Und alles noch ohne Werbung.
[Editiert von Daniel am 27.12.2000 um 12:13]


----------



## drash (25. August 2001)

entstehen bei namezero überhaupt gar keine kosten, das kann ich nämlich fast nicht glauben!!


----------



## wo0zy (29. August 2001)

gibt es eigentlich noch einen einzigen anbieter der sowas kostenlos macht? ich such shcon ne halbe ewigkeit, doch immer gibs das irgendwie nichmehr!!


----------



## Klon (29. August 2001)

Hm ich wüsste keinen mehr der noch geht, kann aber auch nur noch abraten davon, ich hatte mit ExpressoWeb im Nachhinein so viele Probleme das ich echt verzweifelt bin, da is mindestens 7 oder 8 mal nen KK Antrag gestellt worden bis ich meine high-color.de und datacortex.de dann endlich bei PT hatte.

Thx noch ma Ibi/PT 

Klon


----------



## benyio (29. August 2001)

*blick ich nimma durch jetzt*

also wie genau soll des jetzt nochmal zu verstehen sein?? gibts jetzt probleme, wenn ich mich jetzt bei namezero anmelde, kostet das was oder nicht... oder wo gibts im nachhinein probleme mit KK-antrag und so ?? naja egal... ich versuchs einfach mal aus... vielleicht bin ich ja dann schon bald unter benyio.com erreichbar... wäre ja mal fett *g* bis dato!
machts gut


----------



## wo0zy (29. August 2001)

wenns geklappt aht, melde dich bitte nochma hier!!! such nämlich auch unbedingt noch ne domain!


----------



## marvid (4. September 2001)

jo also ich wollte mir ne domain bei namezero.com einrichten und nachdem ich so ein paar daten von mir eingegeben hab hat er mich das gefragt 

Product Selection


  1 Year Domain Name Registration $29.95  

--------------------------------------------------------------------------------

  2 Year Domain Name Registration $49.90 ($24.95/year) 

--------------------------------------------------------------------------------

  5 Year Domain Name Registration $99.75 ($19.95/year) 

--------------------------------------------------------------------------------

  $59.40 ($4.95/month) Namezero Premium Package
1 Year Namezero SiteBuilder
1 Year Domain Name Registration
15 MB Web Hosting Space
Best Value! 




und das sind ja irgendwo keine kostenlosen domain! 
mach ich da was falsch oder is der service eingestellt???


----------



## marvid (4. September 2001)

war wol ein bisschen voreilig ... funtzt doch


----------



## wo0zy (4. September 2001)

also is es doch kostenlos??? *hoff*


----------



## RuffRyda (9. September 2001)

und wie bekommt das jetzt kostenlos?
@marvid? *auchhoff*


----------



## wo0zy (9. September 2001)

also, ich hab mich da auch einfach mal angemeldet, und siehe da, es ist wirklich kostenlos!!!

also hin da, solange es noch geht!!


----------



## RuffRyda (9. September 2001)

und wie da musss man doch eine Preisklasse wählen!
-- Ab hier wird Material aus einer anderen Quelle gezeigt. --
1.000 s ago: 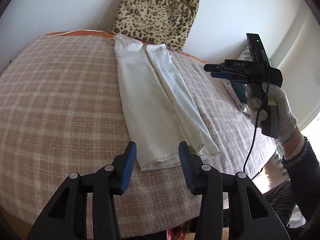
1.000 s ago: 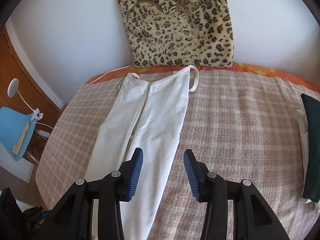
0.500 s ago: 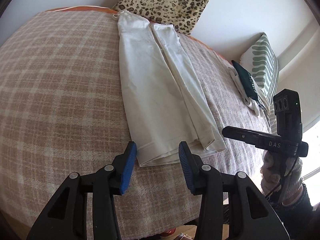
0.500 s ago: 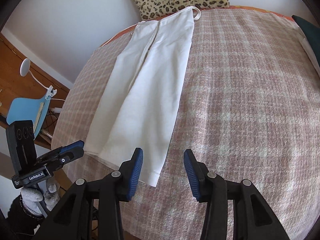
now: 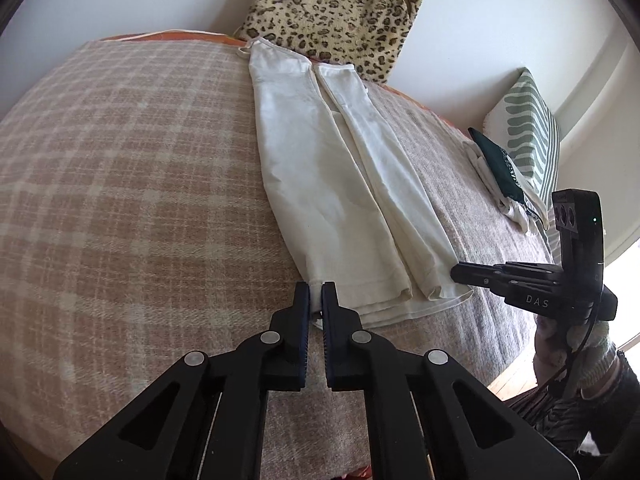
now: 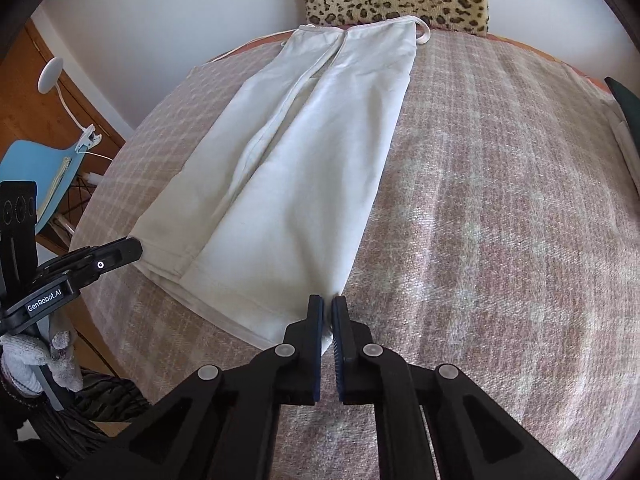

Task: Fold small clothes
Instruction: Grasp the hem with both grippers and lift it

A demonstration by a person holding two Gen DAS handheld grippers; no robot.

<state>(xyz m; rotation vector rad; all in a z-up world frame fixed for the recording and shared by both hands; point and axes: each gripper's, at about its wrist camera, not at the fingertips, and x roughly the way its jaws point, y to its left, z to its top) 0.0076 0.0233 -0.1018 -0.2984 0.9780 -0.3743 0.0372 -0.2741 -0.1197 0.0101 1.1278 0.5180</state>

Habs eben versucht! 
NEED HELP!!!!


----------



## Dominik Haubrich (19. September 2001)

Seid vorsichtig mit dem Service, ich hab nach einem Jahr alle meine dort reservierten Domains (abfall.org, schandfleck.com, tittenverteidiger.com, ebiza.org...) verloren, weil die plötzlich Geld für das weitere Hosting verlangten. Ein KK/Regtrans zu einem anderen Provider funzt auch nicht, weil man nicht selbst als Domain-Eigner sondern der Saftladen Namezero eingetragen wird. Also wenn euch wirklich etwas an dem Domainnamen liegt, hostet das Ding lieber bei Low-Budget Providern und dann habt ihr auch keinen Stress zu einem späteren Zeitpunkt.
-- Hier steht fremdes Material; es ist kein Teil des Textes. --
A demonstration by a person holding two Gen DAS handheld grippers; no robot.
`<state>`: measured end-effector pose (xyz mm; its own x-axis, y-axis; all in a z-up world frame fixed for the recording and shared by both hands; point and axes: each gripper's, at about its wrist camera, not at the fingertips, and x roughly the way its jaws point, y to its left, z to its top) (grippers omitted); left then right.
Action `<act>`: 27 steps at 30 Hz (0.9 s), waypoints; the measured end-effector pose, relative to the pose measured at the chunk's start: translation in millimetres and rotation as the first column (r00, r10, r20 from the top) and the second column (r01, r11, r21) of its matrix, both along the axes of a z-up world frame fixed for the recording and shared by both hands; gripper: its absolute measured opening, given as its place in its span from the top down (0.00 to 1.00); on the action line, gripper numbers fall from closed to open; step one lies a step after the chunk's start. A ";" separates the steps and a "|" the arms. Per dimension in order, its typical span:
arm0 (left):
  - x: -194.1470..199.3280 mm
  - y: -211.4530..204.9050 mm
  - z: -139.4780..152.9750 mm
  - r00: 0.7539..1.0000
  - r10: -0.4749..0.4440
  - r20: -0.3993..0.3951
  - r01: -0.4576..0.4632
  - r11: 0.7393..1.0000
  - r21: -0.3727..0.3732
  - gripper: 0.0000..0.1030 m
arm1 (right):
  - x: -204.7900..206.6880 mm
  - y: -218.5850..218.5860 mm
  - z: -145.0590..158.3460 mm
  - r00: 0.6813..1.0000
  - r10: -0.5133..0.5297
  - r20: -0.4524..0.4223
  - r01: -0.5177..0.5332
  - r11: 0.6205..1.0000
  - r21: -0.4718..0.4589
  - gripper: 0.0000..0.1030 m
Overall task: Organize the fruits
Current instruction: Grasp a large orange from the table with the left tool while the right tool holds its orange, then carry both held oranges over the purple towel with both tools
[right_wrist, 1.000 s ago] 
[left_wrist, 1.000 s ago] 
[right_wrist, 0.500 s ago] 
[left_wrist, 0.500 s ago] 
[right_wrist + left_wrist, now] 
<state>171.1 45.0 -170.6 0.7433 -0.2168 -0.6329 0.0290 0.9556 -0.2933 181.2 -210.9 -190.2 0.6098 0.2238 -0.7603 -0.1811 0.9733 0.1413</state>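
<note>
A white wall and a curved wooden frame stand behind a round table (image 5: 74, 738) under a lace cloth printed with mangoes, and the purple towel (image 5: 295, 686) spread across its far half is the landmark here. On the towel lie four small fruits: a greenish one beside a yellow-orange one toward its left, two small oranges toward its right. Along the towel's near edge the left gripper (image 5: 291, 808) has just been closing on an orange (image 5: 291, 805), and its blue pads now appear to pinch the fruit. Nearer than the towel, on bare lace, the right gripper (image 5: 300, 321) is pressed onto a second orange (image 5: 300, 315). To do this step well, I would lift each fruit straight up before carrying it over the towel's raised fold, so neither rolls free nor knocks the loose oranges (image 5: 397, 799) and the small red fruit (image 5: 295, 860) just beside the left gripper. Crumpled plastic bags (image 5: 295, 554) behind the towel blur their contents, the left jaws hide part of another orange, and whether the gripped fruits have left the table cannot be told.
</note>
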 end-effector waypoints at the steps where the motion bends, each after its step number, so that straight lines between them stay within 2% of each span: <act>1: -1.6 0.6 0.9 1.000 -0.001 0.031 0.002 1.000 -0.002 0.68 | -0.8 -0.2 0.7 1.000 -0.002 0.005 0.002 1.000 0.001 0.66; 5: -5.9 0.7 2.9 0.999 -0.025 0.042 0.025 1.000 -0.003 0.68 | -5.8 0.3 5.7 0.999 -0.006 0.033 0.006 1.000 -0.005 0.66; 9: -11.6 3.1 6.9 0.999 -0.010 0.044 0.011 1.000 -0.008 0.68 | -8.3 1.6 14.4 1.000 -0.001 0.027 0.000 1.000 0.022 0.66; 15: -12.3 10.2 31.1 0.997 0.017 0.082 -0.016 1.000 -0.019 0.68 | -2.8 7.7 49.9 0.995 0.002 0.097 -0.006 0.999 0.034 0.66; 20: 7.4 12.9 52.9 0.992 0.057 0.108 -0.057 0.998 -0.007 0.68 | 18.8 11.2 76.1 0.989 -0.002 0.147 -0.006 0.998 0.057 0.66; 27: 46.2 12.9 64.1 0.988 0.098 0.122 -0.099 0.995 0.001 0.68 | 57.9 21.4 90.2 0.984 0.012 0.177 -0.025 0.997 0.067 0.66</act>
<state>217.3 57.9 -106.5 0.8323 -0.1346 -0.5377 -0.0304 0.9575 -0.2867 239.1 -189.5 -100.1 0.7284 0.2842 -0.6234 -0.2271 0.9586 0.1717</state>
Bei meinen Müllnamen ist das ja nicht so tragisch gewesen, die hab ich eh nur just4fun dort beantragt


----------



## xuxz (19. September 2001)

*nix is*

da is überhaup gar nichts kostenlos *snif* wie soll ich den so eine .de domain bekommen?
kann nicht mal wer eine liste verfassen, wo getestete anbieter draufstehen??? wäre echt toll  habt ihr auch alle ganz viel lust zu!!! das weiß ich
sonst nähmlich  :#  durch die isdn-leitung (ja ich weiß, habe halt kein dsl)


----------



## wo0zy (20. September 2001)

wenn du das hier alles sorgfälltig gelesen hättest, wär dir aufgefallen das keiner hier einen anbieter kennt der kostenlose domains verteilt! freecity hat das mal gemacht, nu aber nichtmehr.
es gibt tausende solcher listen im i-net, doch haben alle anbieter darauf ihre dienste schon verändert

also entweder suchste weiter, kaufst dir ne domain oder machst selber soenen service auf!


----------



## Prijv (8. Januar 2003)

.tk gibts ja noch gratis ;D
http://www.dot.tk .. ist aber vermutlich jedem bekannt, hat werbung, und man ist meines wissens nach auch nicht Admin der domain....
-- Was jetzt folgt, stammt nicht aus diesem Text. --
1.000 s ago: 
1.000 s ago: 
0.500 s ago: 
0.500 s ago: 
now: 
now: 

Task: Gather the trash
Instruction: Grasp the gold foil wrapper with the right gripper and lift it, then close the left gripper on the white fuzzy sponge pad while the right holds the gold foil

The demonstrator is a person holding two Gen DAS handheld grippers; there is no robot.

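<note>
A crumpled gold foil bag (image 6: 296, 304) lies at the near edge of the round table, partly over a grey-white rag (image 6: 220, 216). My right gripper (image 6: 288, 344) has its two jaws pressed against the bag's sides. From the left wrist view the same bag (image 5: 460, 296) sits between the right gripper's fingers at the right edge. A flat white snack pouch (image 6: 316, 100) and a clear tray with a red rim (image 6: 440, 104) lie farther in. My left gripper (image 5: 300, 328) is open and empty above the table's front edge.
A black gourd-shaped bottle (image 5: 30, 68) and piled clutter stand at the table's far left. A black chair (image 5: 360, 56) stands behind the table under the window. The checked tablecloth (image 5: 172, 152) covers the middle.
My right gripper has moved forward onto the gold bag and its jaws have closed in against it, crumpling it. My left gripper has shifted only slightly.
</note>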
kauft euch doch einfach auf http://www.unite-domains.de eueer zeug.. wen stören schon 12 euro ????

gruss

edit: sorry.. nicht gesehen das der beitrag steinalt ist...


----------



## MMC2002 (27. Januar 2003)

Kann mir einer mal bitte erklären, was ich da genau machen muss, damit ich ne kostenlose domain bekomme? Ich will am liebsten http://www.gfx-freestyler.net haben. Aber irgendwie steht da was mit 65% save und 14,95$.
Gibt es dafür irgendwie ein Tutorial   

Edit: Hat sich schon erledigt.


----------